[DATASET RECORDS]

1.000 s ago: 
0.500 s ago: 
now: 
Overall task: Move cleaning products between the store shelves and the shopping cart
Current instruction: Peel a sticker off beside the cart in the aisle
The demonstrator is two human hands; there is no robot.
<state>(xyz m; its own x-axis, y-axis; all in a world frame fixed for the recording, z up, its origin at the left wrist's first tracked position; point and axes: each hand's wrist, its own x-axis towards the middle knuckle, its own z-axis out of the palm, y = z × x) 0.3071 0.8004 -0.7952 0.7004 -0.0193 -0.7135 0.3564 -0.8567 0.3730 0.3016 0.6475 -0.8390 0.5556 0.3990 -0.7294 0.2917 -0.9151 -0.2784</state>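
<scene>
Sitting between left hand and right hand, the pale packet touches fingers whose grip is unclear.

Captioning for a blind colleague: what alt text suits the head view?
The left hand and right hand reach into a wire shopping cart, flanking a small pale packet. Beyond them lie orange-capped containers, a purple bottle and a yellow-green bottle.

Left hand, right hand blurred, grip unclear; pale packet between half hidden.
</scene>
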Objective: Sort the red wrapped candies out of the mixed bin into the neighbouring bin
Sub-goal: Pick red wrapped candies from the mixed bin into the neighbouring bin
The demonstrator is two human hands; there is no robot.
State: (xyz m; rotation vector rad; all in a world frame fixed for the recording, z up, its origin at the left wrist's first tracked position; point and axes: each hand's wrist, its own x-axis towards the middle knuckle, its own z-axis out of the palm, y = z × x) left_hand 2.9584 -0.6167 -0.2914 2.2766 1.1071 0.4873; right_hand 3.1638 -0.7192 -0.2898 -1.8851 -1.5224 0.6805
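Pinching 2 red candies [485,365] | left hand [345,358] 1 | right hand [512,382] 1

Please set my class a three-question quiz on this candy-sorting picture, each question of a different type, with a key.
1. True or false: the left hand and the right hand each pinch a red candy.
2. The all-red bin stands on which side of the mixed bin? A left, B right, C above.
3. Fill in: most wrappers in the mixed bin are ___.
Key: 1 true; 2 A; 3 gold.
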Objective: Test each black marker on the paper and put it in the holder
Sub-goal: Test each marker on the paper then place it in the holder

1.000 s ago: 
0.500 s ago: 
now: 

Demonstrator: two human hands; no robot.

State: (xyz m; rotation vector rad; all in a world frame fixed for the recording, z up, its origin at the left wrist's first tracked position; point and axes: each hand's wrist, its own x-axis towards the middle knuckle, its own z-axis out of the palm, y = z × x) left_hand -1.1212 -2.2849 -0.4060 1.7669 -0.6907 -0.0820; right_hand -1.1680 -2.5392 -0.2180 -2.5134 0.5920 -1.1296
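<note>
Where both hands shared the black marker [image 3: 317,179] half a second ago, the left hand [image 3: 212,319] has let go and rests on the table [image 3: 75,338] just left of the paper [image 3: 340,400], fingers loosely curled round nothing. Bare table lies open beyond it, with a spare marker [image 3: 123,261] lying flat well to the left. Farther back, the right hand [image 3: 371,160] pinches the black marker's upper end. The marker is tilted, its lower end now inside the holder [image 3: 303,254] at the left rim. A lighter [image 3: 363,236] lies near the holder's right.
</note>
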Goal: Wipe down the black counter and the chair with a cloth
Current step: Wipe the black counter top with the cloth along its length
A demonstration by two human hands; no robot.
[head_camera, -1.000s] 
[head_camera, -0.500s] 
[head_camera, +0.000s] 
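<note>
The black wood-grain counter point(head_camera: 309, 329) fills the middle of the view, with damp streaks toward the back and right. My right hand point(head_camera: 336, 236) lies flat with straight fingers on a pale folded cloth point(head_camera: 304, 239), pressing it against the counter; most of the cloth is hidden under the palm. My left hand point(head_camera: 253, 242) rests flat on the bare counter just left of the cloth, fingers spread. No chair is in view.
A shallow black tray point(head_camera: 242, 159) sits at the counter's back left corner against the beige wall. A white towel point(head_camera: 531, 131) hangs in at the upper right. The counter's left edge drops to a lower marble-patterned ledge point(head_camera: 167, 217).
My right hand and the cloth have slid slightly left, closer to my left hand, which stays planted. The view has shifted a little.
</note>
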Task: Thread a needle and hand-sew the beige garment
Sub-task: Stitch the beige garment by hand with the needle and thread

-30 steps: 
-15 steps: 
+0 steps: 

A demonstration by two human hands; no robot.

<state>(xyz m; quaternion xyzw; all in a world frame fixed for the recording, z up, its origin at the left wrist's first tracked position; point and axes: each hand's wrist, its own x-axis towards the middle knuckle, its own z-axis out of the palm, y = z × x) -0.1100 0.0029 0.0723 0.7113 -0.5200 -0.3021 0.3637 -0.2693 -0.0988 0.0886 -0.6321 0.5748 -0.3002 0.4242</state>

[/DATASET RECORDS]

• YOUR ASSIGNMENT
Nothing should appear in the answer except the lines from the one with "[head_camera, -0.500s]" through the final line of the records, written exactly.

• YOUR RESPONSE
[head_camera, -0.500s] 
[head_camera, +0.000s] 
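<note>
The black wood-grain counter point(head_camera: 309, 329) fills the middle of the view, with damp streaks toward the back and right. My right hand point(head_camera: 336, 236) lies flat with straight fingers on a pale folded cloth point(head_camera: 304, 239), pressing it against the counter; most of the cloth is hidden under the palm. My left hand point(head_camera: 253, 242) rests flat on the bare counter just left of the cloth, fingers spread. No chair is in view.
A shallow black tray point(head_camera: 242, 159) sits at the counter's back left corner against the beige wall. A white towel point(head_camera: 531, 131) hangs in at the upper right. The counter's left edge drops to a lower marble-patterned ledge point(head_camera: 167, 217).
My right hand and the cloth have slid slightly left, closer to my left hand, which stays planted. The view has shifted a little.
</note>
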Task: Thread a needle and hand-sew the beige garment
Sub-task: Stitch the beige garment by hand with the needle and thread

-30 steps: 
-15 steps: 
+0 steps: 

A demonstration by two human hands; no robot.

<state>(xyz m; quaternion xyzw; all in a world frame fixed for the recording, z up, its origin at the left wrist's first tracked position; point and axes: each hand's wrist, its own x-axis towards the middle knuckle, its own z-axis out of the palm, y = z × x) -0.1100 0.0029 0.0723 0.7113 -0.5200 -0.3021 0.3637 -0.2693 -0.0988 0.0886 -0.6321 0.5748 -0.3002 0.4242</state>

No more work remains in this exercise.